REQUIREMENT => Copy every line of the data exactly, leaving nothing out.
····················
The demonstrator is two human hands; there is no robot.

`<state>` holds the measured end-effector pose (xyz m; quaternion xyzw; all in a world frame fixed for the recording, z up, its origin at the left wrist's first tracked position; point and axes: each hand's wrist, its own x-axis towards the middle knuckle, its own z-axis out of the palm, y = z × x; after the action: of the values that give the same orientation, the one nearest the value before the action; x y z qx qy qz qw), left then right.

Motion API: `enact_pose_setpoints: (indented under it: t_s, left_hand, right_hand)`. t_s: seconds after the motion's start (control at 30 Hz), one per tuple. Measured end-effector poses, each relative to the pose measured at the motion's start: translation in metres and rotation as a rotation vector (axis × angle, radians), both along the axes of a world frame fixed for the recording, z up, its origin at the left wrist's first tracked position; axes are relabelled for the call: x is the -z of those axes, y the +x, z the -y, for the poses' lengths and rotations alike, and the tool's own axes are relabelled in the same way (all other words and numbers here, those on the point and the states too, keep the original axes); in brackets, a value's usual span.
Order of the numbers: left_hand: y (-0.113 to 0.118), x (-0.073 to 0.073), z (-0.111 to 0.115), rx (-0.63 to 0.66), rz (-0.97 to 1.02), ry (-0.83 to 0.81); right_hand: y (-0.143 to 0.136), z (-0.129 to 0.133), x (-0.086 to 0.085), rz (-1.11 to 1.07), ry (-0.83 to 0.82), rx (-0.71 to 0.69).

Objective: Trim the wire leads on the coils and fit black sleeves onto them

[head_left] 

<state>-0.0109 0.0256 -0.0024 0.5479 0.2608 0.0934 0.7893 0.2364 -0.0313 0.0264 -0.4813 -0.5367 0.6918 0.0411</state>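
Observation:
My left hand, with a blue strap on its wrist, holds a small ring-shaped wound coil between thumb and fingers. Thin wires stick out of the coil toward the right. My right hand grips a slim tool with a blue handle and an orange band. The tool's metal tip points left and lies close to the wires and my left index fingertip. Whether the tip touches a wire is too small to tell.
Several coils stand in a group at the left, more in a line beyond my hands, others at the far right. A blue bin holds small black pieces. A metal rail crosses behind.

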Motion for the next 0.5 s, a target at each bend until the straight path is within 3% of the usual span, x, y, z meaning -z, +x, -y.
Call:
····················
ANSWER SECTION =>
The demonstrator is two human hands; there is no robot.

`<state>` holds the measured end-effector pose (xyz m; quaternion xyzw; all in a world frame fixed for the recording, z up, its origin at the left wrist's first tracked position; point and axes: each hand's wrist, its own x-axis towards the middle knuckle, its own z-axis out of the palm, y = z × x; after the action: of the values that give the same orientation, the one nearest the value before the action; x y z qx qy qz qw), left then right.

Motion API: `enact_pose_setpoints: (indented under it: t_s, left_hand, right_hand)`. t_s: seconds after the motion's start (control at 30 Hz), one per tuple. Measured end-effector poses, each relative to the pose measured at the motion's start: translation in metres and rotation as a rotation vector (axis × angle, radians), both along the axes of a world frame fixed for the recording, z up, its origin at the left wrist's first tracked position; axes are relabelled for the call: x is the -z of those axes, y the +x, z the -y, for the poses' lengths and rotations alike, and the tool's own axes are relabelled in the same way (all other words and numbers here, those on the point and the states too, keep the original axes); in brackets, a value's usual span.
Order of the numbers: left_hand: y (-0.113 to 0.118), x (-0.073 to 0.073), z (-0.111 to 0.115), rx (-0.63 to 0.66), rz (-0.97 to 1.02), ry (-0.83 to 0.81); right_hand: y (-0.143 to 0.136), z (-0.129 to 0.133), x (-0.086 to 0.085), rz (-1.11 to 1.07), ry (-0.83 to 0.82), rx (-0.71 to 0.69).

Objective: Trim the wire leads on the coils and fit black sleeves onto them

[head_left] 

<state>-0.0109 0.0256 -0.0024 0.5479 0.2608 0.0934 0.7893 0.2364 -0.0313 0.0264 -0.4813 -0.5367 0.6918 0.0411</state>
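Observation:
My left hand, with a blue strap on its wrist, holds a small ring-shaped wound coil between thumb and fingers. Thin wires stick out of the coil toward the right. My right hand grips a slim tool with a blue handle and an orange band. The tool's metal tip points left and lies close to the wires and my left index fingertip. Whether the tip touches a wire is too small to tell.
Several coils stand in a group at the left, more in a line beyond my hands, others at the far right. A blue bin holds small black pieces. A metal rail crosses behind.
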
Motion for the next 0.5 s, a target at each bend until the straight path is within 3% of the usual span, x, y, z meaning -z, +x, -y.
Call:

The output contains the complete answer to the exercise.